▶ Work instructions
I need the lines below from the one with "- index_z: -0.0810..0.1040" down to the one with "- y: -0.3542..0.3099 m" reproduced exactly, both ends included, and nothing else.

▶ Supplied entries
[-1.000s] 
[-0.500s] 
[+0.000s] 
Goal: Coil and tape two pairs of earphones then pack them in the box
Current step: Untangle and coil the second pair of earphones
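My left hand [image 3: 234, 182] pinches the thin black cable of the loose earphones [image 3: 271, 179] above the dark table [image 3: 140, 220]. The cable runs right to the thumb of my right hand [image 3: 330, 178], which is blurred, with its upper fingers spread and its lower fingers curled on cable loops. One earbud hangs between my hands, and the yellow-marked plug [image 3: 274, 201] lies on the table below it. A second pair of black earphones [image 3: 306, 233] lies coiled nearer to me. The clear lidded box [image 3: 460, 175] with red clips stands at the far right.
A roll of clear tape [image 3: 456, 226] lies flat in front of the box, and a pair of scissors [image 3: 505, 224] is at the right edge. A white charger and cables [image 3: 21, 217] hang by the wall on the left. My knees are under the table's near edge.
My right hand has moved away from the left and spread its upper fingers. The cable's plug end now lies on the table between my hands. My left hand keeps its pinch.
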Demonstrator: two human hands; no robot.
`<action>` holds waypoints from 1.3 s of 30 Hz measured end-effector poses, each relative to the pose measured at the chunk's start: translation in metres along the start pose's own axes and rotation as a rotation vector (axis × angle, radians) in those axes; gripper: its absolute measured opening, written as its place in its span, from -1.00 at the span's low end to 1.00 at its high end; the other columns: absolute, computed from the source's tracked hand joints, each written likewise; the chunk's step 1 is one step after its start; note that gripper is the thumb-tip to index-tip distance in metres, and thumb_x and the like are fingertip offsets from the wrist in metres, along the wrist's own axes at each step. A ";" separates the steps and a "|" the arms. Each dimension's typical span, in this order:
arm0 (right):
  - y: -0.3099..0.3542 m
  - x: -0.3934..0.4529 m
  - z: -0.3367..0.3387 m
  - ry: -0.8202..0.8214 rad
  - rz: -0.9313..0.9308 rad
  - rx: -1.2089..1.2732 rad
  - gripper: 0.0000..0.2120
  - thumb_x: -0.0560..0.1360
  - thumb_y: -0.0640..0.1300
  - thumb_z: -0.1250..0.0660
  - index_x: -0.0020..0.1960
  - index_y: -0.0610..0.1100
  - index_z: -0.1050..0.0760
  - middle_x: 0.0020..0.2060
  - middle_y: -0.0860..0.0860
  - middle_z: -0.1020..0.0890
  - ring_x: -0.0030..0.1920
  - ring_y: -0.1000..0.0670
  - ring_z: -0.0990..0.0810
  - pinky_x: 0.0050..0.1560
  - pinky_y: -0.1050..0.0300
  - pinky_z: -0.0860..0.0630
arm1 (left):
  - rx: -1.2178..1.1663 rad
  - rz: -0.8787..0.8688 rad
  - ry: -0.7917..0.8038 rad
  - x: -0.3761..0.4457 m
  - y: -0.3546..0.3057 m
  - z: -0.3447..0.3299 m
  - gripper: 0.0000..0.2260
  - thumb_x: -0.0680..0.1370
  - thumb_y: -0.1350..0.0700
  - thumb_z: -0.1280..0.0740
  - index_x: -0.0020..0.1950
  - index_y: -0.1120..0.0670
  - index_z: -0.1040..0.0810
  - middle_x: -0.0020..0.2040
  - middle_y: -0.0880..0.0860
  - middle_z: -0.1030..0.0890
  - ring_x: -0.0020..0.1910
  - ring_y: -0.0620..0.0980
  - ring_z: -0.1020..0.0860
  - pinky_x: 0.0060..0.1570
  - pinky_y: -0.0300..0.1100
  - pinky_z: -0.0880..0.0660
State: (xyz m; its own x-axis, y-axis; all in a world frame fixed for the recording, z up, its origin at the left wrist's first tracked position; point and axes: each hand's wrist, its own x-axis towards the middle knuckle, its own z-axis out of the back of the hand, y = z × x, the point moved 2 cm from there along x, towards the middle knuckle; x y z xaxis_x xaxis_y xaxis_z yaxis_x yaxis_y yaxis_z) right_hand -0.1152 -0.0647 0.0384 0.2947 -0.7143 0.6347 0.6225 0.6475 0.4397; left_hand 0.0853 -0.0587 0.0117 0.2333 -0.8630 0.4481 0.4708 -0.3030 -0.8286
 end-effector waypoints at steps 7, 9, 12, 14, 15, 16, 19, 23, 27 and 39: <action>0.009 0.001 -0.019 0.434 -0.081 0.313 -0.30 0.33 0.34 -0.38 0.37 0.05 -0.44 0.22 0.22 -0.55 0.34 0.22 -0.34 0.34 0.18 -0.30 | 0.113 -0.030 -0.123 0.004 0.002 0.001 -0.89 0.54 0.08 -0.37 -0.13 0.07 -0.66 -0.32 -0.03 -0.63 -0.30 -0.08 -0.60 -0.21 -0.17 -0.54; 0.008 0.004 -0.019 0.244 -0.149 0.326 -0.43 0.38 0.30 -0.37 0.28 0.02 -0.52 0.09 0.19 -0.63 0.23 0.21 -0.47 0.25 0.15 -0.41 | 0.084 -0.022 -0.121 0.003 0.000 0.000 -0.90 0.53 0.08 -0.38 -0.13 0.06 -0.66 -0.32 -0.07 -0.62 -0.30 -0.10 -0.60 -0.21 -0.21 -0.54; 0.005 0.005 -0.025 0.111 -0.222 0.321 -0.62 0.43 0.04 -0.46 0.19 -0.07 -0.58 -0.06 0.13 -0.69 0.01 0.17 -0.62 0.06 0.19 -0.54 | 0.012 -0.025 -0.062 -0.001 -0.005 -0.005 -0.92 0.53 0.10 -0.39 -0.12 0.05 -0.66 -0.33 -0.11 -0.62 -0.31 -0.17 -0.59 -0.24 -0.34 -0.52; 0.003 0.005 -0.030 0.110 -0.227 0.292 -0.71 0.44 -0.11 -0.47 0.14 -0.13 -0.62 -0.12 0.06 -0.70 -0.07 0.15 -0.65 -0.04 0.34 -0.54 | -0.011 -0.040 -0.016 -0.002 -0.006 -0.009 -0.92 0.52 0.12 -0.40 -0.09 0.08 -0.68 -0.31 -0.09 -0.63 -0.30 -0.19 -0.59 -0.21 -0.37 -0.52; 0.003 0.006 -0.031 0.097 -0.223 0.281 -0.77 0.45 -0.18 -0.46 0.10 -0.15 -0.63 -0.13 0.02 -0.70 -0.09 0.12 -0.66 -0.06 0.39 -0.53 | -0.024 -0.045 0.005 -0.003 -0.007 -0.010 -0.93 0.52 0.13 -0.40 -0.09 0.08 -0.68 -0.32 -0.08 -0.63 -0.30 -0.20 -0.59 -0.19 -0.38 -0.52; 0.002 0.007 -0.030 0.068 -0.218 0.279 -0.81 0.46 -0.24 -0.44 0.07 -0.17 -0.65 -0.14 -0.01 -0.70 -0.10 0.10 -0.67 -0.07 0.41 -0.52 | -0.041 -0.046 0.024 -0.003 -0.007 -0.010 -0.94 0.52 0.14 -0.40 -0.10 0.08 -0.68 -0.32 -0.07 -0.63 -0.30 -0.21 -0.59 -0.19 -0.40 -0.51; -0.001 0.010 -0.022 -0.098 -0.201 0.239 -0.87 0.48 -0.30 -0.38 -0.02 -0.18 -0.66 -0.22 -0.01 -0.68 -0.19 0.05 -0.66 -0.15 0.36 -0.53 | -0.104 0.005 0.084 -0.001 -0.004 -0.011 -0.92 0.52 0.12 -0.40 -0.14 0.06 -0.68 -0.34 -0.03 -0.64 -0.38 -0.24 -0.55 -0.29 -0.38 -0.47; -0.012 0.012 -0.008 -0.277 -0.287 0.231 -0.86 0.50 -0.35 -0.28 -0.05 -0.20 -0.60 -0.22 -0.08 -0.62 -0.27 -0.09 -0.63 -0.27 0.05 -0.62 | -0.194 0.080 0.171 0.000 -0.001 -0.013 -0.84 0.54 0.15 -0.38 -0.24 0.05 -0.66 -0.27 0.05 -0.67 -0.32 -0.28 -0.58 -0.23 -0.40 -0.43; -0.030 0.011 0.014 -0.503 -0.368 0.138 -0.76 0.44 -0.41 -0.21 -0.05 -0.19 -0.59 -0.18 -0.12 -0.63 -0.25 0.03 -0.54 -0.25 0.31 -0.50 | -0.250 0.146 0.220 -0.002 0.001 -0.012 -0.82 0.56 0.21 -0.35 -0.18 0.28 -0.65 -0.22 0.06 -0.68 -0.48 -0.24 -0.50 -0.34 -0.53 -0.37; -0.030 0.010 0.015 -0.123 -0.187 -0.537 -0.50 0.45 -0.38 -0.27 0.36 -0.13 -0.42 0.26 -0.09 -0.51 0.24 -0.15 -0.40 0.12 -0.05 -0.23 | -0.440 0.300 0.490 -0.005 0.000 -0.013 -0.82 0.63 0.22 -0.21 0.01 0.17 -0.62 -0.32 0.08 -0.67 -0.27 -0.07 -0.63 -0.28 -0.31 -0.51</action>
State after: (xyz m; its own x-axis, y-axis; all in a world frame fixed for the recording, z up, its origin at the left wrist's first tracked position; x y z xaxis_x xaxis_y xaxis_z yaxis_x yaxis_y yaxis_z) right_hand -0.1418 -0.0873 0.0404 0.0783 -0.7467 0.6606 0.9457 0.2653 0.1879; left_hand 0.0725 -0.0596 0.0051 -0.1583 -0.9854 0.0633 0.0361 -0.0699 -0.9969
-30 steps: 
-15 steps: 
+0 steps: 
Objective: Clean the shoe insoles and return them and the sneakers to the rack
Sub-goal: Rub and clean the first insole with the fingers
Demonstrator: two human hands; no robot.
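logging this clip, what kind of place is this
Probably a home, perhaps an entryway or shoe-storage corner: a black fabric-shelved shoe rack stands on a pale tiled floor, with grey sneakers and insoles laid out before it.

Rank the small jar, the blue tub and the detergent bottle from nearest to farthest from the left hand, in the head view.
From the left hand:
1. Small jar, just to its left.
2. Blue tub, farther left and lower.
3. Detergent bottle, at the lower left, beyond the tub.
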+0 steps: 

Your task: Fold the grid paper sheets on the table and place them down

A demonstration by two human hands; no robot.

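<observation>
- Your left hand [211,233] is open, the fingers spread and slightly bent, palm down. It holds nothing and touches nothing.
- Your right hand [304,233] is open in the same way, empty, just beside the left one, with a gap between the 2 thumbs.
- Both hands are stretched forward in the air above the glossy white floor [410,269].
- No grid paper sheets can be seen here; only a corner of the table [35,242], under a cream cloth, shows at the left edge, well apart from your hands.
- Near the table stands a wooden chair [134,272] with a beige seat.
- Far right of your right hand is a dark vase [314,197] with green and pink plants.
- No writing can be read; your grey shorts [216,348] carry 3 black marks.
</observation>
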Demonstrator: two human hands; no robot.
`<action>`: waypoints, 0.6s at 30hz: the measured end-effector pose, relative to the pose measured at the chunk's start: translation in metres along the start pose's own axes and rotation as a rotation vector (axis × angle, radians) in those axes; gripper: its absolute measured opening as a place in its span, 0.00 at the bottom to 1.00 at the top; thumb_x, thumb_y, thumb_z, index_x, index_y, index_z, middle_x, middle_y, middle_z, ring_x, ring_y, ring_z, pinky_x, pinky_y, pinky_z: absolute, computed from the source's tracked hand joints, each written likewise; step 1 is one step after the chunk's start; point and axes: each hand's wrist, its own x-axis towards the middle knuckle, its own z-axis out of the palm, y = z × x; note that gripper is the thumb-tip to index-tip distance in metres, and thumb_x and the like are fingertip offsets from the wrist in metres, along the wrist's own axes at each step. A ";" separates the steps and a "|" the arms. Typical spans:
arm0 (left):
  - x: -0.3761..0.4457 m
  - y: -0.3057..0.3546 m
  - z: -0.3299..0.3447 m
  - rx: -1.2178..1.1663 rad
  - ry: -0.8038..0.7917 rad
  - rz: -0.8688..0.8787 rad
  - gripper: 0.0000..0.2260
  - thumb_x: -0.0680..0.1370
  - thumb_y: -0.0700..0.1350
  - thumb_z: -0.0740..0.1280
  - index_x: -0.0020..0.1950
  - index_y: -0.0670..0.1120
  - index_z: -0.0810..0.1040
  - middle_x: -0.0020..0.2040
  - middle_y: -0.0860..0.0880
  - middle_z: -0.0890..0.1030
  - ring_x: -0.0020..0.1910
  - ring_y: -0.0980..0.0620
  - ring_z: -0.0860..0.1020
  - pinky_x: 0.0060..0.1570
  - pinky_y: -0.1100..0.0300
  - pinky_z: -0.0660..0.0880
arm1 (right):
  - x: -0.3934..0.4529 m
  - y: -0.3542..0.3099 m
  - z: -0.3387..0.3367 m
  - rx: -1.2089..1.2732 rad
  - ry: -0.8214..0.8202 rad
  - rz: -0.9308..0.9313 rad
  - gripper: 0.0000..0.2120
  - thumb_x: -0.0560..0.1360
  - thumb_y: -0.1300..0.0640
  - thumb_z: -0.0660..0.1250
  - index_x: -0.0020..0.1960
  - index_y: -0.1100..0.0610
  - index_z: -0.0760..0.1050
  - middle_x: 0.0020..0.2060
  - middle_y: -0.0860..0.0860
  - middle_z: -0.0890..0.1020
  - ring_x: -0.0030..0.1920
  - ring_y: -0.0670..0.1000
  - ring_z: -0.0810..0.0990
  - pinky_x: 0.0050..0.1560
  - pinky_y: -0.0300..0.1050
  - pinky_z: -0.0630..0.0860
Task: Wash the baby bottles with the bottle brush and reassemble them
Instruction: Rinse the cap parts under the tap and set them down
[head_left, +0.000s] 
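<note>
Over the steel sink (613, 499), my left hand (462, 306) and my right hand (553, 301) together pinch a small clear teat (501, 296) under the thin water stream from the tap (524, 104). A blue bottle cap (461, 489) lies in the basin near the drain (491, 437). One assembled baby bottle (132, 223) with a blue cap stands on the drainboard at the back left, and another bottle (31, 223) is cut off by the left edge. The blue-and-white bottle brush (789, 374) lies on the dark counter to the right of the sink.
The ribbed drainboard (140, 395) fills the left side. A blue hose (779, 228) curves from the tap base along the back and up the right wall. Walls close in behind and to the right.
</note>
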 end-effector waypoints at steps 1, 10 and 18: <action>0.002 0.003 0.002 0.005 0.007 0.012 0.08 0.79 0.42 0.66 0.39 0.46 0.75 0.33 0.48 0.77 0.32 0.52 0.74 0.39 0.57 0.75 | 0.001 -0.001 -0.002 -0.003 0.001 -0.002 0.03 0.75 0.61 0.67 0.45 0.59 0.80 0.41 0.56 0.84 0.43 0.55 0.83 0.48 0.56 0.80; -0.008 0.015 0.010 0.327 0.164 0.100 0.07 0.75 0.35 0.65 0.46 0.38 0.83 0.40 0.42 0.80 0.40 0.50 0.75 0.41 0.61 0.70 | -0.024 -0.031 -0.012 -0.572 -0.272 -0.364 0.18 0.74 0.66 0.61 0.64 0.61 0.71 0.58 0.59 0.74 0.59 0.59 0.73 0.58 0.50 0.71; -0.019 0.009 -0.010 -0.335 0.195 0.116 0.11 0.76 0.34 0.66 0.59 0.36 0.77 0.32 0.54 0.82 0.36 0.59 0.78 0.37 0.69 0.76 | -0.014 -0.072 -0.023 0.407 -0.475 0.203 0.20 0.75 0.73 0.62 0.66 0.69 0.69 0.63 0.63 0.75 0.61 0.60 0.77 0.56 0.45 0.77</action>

▶ Task solution
  - index_z: -0.0810..0.1040
  - middle_x: -0.0020..0.2040
  - middle_y: -0.0860..0.0880
  - middle_z: -0.0890..0.1030
  - ring_x: -0.0020..0.1910
  - ring_y: -0.0980..0.0620
  - ring_z: -0.0860..0.1020
  - pinky_x: 0.0060..0.1570
  - pinky_y: -0.1100..0.0300
  - pinky_z: -0.0660..0.0880
arm1 (right):
  - x: -0.3934..0.4529 m
  - y: -0.3542..0.3099 m

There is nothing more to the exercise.